Freitag, Juli 02, 2004

batulicin, batubara dan PERJALANAN

Minggu terakhir libur, dapat tugas baru dari rumah sakit. Jaga UGD yang masih tersisa 3 shift terpaksa dialihkan ke rekan yang lain. Saya harus berangkat ke Batulicin, sebuah kota kecil di Kalimantan Selatan, yang juga belum pernah saya jejaki. Bahkan belum pernah terpetakan dalam benak. Hanya kata orang, dari Balikpapan bisa tembus lewat darat 8 jam perjalanan mobil ngebut.
Tapi saya bukan naik mobil kesana. Sebuah pesawat cassa 212 milik Airfast berkapasitas 24 penumpang sudah dipesankan. Pesawat yang kecil. Tinggal naik dan berangkat. Saya hanya merasa lucu saat boarding, setiap penumpang mesti ditimbang sekalian dengan bagasinya. Pun saat sumbat telinga (ear plug) dibagikan sebagai bekal. Katanya sih bising pesawat melewati ambang batas yang aman buat telinga. Pagi itu seluruh seat pesawat terisi. Semua penumpangnya pekerja tambang.
Sejam kurang lebih, airfast akhirnya mendarat di bandara perintis Stagen, Kotabaru. Masih 3 jam menuju Batulicin lewat darat dan laut. Dijemput mobil perusahaan melintas hutan lebat Kalimantan, melalui dusun yang sederhana, jalan tanah tak beraspal hingga menyeberang laut dengan ferry. Sungguh mengasyikkan meski juga melelahkan.
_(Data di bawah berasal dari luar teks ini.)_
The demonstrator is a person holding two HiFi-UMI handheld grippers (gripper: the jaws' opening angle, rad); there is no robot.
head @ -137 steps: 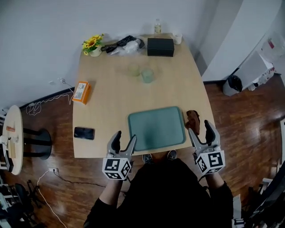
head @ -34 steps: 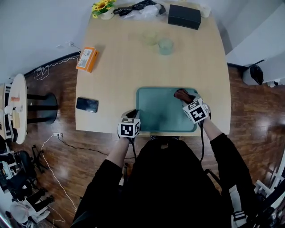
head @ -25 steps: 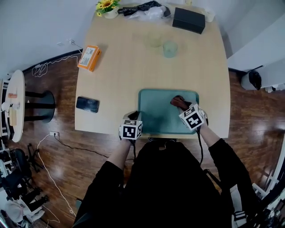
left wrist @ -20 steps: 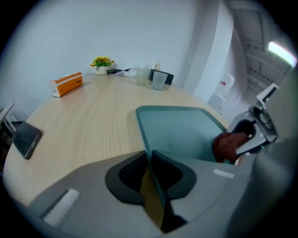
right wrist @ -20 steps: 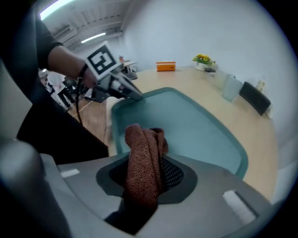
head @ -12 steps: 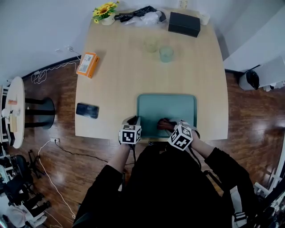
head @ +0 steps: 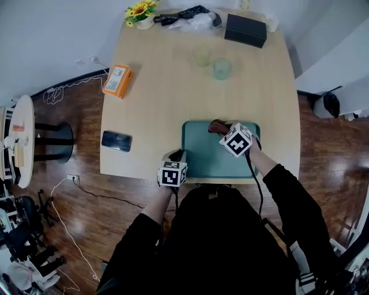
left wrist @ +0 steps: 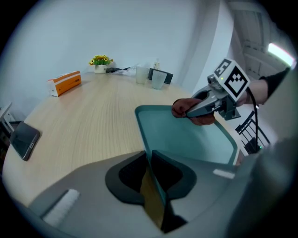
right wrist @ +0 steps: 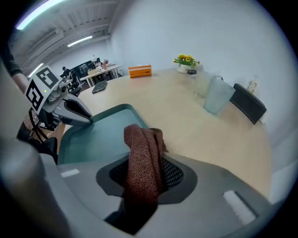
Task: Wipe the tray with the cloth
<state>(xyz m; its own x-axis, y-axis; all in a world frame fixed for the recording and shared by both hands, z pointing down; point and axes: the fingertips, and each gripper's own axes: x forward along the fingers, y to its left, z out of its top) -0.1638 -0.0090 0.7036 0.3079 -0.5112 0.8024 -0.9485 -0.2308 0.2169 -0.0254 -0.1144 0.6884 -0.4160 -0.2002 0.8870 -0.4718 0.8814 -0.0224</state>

Namun perjalanan belum selesai.

Lokasi tambang dari pusat kota Batulicin masih 50 kilo lagi. Keluar batas kota dan masuk menuju perut bukit yang dikeruk. Tebalnya debu dari jalan tanah bikin pandangan tak tembus leluasa melihat jalan. Apalagi puluhan tronton pengangkut batubara lewat berselisih maupun yang searah menggetarkan jalan dan mengangkat debu. Huhhhh.. rasa pusing, perut yang mual bagai dikocok, badan babak belur terbanting kanan kiri. Ampuunnnnn..

2 Jam berikut perjalanan berakhir di mess pekerja. Namun tambang belum juga kelihatan. Dari mess ke tambang ATA masih 9 kilometer lagi. Tanggung, sekalian saya minta Pak Arsyad, pak sopir, meluncur kesana. Sekalian perkenalan dengan orang-orang tambang dan liat klinik. Ada tugas baru menanti disana, tidak lama, hanya lima hari menjaga klinik di tambang batubara milik Cipta Kridatama-Arutmin Indonesia. Waktu yang singkat.

Tugas di pertambangan batubara merupakan hal baru bagi saya. Melihat dump truck lalu lalang, mobil raksasa mengeruk bukit, pekerja yang meluruk ke ceruk gunung. Bahkan melihat batubaranya pun baru kali ini.
Alhamdulillah, Puji Tuhan memberi saya kesempatan melihat sepintas betapa kayanya negeri ini. Tragis dengan banyaknya utang negara, tentang banyaknya penduduk yang miskin. Bahkan penduduk sekitar tambang, tempat kekayaan dikeruk, yang hidup dengan segala kesederhanaannya.